** Collected material **
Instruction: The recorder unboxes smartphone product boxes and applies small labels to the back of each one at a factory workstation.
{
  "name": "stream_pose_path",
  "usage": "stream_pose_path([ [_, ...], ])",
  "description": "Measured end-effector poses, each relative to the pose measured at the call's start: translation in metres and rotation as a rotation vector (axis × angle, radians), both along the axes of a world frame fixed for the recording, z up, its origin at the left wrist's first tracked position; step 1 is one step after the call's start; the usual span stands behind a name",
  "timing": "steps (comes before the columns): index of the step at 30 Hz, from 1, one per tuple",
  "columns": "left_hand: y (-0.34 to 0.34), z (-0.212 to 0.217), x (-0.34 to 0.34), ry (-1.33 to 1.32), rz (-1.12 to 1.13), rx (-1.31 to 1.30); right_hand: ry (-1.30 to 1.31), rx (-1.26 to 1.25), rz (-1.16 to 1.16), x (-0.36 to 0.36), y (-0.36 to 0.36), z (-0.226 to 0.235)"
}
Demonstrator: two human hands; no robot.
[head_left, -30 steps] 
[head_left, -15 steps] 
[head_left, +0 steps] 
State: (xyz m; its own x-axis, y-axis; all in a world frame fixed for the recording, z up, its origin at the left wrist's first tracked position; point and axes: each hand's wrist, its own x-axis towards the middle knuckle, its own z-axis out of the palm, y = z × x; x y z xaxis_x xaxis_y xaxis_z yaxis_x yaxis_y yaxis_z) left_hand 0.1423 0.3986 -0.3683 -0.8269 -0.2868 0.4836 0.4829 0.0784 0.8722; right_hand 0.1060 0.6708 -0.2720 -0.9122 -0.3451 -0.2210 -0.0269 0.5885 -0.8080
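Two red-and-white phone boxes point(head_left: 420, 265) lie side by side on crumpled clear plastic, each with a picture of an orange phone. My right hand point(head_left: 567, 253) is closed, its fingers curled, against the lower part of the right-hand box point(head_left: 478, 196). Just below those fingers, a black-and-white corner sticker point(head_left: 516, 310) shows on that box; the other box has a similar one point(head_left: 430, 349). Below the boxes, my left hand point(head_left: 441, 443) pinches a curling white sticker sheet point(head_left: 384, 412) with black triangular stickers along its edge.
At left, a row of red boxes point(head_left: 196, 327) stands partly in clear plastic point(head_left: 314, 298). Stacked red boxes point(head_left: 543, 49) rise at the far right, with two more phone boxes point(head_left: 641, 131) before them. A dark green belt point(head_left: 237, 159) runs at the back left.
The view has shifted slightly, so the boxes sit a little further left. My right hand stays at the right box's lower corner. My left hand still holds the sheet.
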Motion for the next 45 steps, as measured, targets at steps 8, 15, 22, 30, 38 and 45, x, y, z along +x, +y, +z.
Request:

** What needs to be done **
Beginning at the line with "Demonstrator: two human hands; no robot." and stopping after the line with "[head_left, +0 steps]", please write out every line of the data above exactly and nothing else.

** The answer **
Demonstrator: two human hands; no robot.
[head_left, -30 steps] 
[head_left, -15 steps] 
[head_left, +0 steps] 

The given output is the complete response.